Direct labour costs account for about 7% of the total costs of designing, manufacturing, transporting, and selling a new vehicle in North America. Yet labour costs (and labour negotiations) seem to get 99% of the attention.

In my presentation I conducted a back-of-the-envelope financial analysis to consider the relative importance of labour cost reductions in the overall profit recovery of the Detroit 3.

Between 2006 and 2010, the combined net income of the Detroit 3 improved by almost $30 billion — from a $17 billion combined loss to a $12.5 billion combined profit.

There were many different economic factors driving the change in profitability, some of them moving positively (reduced labour costs, downsizing, stronger unit revenues, reduced management expenses, lower interest costs), but some of them moving negatively (especially the impact of the recession and the painfully slow recovery on auto sales).

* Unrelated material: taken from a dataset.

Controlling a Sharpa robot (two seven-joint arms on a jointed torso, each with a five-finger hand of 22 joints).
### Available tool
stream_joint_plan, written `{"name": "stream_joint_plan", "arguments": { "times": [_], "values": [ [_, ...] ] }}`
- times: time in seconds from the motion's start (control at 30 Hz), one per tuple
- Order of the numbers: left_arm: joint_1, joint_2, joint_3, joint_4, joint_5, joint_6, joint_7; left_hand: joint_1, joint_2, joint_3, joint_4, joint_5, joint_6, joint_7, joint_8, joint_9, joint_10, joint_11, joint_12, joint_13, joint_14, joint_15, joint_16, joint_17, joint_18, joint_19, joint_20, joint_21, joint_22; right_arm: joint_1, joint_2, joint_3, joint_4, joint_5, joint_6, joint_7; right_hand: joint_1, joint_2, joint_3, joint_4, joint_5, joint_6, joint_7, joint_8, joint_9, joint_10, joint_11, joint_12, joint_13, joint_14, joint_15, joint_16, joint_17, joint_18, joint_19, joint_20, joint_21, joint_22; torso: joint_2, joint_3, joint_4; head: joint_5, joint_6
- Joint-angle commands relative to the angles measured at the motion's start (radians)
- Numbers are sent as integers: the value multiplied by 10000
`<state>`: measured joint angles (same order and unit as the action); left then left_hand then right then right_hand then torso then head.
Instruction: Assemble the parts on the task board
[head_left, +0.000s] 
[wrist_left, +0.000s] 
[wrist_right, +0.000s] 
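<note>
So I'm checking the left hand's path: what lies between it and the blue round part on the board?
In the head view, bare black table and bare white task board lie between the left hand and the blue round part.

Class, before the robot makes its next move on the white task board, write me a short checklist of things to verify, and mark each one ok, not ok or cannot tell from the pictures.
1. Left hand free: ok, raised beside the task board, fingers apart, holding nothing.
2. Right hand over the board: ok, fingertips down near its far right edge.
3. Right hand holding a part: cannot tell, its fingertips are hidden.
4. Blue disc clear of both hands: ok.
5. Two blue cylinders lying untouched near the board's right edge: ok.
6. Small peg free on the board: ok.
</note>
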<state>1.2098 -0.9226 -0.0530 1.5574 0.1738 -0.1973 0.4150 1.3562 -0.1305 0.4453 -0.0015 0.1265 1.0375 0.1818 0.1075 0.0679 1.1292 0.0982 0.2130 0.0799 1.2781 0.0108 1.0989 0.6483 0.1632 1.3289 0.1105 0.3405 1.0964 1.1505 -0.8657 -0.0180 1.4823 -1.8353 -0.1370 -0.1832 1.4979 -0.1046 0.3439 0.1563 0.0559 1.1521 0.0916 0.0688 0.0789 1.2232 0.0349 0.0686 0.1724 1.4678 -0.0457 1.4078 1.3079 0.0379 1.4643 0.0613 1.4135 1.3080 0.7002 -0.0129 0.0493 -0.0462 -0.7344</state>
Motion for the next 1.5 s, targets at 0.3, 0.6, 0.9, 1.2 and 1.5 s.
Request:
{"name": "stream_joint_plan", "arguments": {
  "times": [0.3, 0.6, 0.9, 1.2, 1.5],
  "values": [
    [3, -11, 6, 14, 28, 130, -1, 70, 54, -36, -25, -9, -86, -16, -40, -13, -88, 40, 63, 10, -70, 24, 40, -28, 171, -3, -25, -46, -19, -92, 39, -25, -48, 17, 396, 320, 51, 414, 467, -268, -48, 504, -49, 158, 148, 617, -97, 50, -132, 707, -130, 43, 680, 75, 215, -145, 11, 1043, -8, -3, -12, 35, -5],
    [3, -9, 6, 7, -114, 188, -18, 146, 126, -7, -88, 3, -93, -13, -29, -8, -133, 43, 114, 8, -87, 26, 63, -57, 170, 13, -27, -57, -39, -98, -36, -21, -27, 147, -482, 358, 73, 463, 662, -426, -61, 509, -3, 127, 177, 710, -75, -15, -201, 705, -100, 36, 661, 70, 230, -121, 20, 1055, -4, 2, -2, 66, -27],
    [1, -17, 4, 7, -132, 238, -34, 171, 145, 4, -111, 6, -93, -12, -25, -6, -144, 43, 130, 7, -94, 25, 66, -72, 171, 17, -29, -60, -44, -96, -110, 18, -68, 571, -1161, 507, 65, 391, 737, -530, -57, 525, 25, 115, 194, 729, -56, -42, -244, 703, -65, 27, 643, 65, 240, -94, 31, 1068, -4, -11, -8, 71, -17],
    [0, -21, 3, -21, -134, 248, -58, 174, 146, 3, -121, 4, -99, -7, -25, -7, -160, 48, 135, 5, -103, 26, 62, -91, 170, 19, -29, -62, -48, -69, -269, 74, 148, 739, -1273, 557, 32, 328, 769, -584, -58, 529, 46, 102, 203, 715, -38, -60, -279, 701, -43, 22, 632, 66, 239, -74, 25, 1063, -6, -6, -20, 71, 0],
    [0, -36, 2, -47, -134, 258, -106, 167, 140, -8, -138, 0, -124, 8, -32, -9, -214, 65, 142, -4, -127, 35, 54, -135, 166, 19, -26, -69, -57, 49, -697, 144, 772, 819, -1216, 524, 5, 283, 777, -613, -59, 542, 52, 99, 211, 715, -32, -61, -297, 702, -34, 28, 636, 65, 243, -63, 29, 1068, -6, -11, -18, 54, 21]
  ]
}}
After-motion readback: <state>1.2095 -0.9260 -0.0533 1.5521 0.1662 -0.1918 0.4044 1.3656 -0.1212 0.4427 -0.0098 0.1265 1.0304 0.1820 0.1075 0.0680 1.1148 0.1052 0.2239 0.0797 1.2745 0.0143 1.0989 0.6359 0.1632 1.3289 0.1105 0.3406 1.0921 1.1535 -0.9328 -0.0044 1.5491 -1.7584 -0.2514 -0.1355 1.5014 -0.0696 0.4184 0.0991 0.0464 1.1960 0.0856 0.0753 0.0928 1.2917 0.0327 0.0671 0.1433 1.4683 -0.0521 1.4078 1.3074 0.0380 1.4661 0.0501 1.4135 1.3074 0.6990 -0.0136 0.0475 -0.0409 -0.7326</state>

Here is one way to estimate the upper bound of potential labour cost savings in recent years: take the average reported reduction in the UAW’s all-in hourly rate (from low 70s in 2006 to mid-50s in 2010 — for an hourly saving of about US$18-19 per hour), and multiply that by ALL the Detroit Three’s workforce in North America. This is a huge overestimation, because not all employees suffered that size of labour cost reduction (Mexican workers, for example). A more accurate estimate would require access to unreported data on employment and labour costs by type and country. So this should be considered very much as an upper bound for the potential labour cost savings which the companies have enjoyed.

But then, we also have to consider the impact of the funding for the VEBA health-care trusts in the U.S., which was a major part of the labour cost reduction at all three companies. These trusts imposed certainty on the company’s retiree health costs, and allowed the companies to use some equity not cash. But the VEBAs were certainly not “free.” While the cost of funding the VEBAs does not appear on the labour-cost tally, it is still a major cost to the company while the VEBA is being funded. Ford in particular has publicly noted that most of its labour cost savings were the outcome of the VEBA. After deducting the VEBA expenses (even if amortized over a long period of time — say 15 years), the net labour cost savings to the 3 companies (combined) is just $4-5 billion per year in total for the three companies. That is about 2% of their total North American revenues.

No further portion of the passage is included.